When the master is down, the reason for the slow memory growth caused by the continuous retry of pt-heartbeat and the solution, masterpt-heartbeat
Recently, my colleagues reported that when using pt-heartbeat to monitor master-slave replication latency, if the master is down, the pt-heartbeat connection will fail, but will continue to retry.
Retry is understandable. From the user's perspective, we hope that pt-heartbeat can be retried until the database is reconnected. However, they found that continuous retries will lead to slow memory growth.
Reproduction
Environment:
Pt-heartbeat v2.2.19, MySQL Community edition v5.6.31, Perl v5.10.1, RHEL 6.7, memory 500 M
To avoid the impact of database start/stop on pt-heartbeat memory usage, MySQL and pt-heartbeat run on different hosts respectively.
Run pt-heartbeat
# Pt-heartbeat -- update-h 192.168.244.10-u monitor-p monitor123-D test -- create-table
Monitor pt-heartbeat memory usage
Get pid
# ps -ef |grep pt-heartbeatroot 1505 1471 0 19:13 pts/0 00:00:08 perl /usr/local/bin/pt-heartbeat --update -h 192.168.244.10 -u monitor -p monitor123 -D test --create-tableroot 1563 1545 2 19:50 pts/3 00:00:00 grep pt-heartbeat
View the memory usage of the process
# Top-p 1505
Running at. 00 (TIME + column), MEM remains stable at 3.3%
Close database now
# Service mysqld stop
The pt-heartbeat command output the following information continuously.
After the same CPU time, MEM increased to 4.4% and increased by 1%. Considering the memory usage of 500 mb, the memory usage of the process increased by 5 MB, although not many, but considering that the increase in the memory of the process does not mean to stop, this phenomenon still deserves attention.
At the same time, through the pmap command, we found that the RSS and Dirry of 0000000001331000 addresses also increased, with a growth rate of 4 k/s.
Later I studied the source code of pt-heartbeat and found that the code was a little bug.
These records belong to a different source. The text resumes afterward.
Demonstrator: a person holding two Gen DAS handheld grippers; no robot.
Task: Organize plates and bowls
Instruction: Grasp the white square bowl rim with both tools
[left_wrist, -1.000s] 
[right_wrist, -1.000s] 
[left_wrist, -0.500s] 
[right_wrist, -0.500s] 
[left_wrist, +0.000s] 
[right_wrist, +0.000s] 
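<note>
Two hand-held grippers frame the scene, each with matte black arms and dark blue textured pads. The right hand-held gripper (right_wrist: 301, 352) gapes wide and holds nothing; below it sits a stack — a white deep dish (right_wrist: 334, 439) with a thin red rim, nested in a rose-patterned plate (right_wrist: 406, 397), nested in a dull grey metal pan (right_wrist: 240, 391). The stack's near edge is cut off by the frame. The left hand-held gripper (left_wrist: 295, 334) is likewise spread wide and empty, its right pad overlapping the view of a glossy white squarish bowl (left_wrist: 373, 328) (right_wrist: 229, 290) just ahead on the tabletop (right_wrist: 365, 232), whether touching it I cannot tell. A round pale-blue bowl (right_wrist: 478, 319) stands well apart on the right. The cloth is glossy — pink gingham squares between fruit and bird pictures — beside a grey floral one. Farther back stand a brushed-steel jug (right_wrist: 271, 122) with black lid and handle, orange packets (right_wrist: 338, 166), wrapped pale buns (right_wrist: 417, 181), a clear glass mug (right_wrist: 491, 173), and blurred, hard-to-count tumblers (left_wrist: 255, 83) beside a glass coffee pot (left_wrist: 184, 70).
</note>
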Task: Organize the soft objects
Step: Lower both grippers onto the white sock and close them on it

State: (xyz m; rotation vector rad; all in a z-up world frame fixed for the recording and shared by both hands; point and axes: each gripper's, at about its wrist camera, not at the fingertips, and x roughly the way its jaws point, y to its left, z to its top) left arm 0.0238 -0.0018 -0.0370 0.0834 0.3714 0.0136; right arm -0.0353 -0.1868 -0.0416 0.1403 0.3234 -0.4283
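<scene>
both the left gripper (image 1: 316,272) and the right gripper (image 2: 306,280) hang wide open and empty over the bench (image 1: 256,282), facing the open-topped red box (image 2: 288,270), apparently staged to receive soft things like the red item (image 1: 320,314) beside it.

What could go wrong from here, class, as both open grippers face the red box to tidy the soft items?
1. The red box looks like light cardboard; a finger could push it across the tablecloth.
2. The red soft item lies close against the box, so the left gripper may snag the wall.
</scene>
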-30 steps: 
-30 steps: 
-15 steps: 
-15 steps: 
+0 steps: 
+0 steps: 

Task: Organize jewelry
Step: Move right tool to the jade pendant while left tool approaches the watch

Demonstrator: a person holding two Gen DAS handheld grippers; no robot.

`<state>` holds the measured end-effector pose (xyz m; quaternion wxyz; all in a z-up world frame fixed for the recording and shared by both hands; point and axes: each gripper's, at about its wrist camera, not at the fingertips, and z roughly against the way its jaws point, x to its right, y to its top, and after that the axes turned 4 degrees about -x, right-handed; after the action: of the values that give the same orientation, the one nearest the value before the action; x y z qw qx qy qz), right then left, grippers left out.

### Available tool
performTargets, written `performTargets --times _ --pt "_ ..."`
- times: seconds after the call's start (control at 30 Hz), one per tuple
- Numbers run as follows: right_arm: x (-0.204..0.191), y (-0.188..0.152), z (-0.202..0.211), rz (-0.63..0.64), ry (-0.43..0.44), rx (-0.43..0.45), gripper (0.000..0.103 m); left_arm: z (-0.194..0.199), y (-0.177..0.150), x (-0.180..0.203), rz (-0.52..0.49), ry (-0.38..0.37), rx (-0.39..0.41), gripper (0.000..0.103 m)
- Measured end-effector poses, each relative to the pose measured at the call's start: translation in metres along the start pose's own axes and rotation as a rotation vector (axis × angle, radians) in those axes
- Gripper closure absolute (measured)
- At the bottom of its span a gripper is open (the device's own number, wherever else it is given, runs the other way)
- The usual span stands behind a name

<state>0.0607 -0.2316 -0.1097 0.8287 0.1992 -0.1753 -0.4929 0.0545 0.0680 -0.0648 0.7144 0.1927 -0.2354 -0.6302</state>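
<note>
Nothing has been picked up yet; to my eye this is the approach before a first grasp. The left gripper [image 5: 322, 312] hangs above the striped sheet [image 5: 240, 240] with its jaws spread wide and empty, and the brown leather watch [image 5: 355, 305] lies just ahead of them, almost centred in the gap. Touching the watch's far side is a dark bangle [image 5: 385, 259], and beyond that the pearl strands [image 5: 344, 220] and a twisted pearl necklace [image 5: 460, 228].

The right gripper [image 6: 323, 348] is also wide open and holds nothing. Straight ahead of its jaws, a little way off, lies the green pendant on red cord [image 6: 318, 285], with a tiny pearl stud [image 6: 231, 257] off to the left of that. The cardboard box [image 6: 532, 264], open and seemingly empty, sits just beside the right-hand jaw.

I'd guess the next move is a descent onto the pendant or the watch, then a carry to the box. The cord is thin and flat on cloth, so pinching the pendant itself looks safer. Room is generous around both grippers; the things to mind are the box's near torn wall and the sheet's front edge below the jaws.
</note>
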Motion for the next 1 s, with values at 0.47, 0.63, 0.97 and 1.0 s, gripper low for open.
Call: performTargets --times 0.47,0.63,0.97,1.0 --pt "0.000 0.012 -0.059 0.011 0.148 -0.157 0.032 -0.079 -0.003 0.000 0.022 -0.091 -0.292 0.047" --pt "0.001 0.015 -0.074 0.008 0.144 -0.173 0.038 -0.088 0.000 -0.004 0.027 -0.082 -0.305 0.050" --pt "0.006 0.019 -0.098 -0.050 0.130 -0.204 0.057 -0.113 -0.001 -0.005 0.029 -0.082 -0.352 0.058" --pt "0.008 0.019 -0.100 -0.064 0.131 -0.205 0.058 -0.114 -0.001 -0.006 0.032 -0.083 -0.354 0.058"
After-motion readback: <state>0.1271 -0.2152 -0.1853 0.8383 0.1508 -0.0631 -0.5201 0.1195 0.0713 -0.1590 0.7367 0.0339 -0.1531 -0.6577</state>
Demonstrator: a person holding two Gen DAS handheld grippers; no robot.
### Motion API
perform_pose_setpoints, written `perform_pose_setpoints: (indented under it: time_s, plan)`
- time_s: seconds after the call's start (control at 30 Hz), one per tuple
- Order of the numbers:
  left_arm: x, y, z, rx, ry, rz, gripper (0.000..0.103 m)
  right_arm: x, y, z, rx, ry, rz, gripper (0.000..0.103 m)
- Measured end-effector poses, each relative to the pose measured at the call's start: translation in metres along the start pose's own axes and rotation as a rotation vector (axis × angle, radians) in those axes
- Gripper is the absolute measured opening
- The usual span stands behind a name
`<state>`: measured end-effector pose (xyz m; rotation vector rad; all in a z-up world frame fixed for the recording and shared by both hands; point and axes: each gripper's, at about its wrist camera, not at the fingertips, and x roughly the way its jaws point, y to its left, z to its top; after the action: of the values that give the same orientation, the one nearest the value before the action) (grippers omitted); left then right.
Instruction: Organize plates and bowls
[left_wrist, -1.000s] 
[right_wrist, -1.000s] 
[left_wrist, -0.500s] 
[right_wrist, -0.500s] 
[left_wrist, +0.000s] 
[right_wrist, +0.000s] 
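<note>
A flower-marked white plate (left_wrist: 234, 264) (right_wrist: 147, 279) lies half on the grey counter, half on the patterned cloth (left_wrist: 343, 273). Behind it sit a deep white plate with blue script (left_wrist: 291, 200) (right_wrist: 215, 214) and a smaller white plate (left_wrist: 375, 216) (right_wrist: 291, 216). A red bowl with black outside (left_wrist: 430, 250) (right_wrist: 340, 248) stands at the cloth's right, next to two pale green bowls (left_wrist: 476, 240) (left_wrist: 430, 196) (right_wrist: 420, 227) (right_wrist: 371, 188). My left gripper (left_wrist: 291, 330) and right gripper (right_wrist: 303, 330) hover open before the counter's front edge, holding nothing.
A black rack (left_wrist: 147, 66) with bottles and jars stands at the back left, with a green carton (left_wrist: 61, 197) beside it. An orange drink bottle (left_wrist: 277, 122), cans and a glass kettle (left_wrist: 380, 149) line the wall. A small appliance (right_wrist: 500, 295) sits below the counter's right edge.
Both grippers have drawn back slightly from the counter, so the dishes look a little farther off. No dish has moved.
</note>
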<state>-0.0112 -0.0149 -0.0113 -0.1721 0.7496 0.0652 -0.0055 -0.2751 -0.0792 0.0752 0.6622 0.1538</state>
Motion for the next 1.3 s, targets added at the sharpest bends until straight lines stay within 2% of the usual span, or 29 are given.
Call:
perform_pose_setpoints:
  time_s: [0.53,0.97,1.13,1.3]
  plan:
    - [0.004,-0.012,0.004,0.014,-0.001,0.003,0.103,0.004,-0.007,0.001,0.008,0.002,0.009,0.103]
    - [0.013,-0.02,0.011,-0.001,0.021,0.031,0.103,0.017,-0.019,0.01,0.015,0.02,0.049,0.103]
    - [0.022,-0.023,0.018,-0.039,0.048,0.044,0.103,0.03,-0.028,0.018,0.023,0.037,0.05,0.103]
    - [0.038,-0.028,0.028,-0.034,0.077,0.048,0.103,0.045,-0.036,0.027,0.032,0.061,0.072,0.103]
my $tries = 2;while ( !$dbh && $tries-- ) {PTDEBUG && _d($cxn_string, ' ', $user, ' ', $pass,join(', ', map { "$_=>$defaults->{$_}" } keys %$defaults ));$dbh = eval { DBI->connect($cxn_string, $user, $pass, $defaults) };if ( !$dbh && $EVAL_ERROR ) {if ( $EVAL_ERROR =~ m/locate DBD\/mysql/i ) {die "Cannot connect to MySQL because the Perl DBD::mysql module is ". "not installed or not found. Run 'perl -MDBD::mysql' to see ". "the directories that Perl searches for DBD::mysql. If ". "DBD::mysql is not installed, try:\n". " Debian/Ubuntu apt-get install libdbd-mysql-perl\n". " RHEL/CentOS yum install perl-DBD-MySQL\n". " OpenSolaris pgk install pkg:/SUNWapu13dbd-mysql\n";}elsif ( $EVAL_ERROR =~ m/not a compiled character set|character set utf8/ ) {PTDEBUG && _d('Going to try again without utf8 support');delete $defaults->{mysql_enable_utf8};}if ( !$tries ) {die $EVAL_ERROR;}}}
The above code is taken from the get_dbh function to obtain the database connection. If the acquisition fails, retry once and exit unexpectedly through the die function.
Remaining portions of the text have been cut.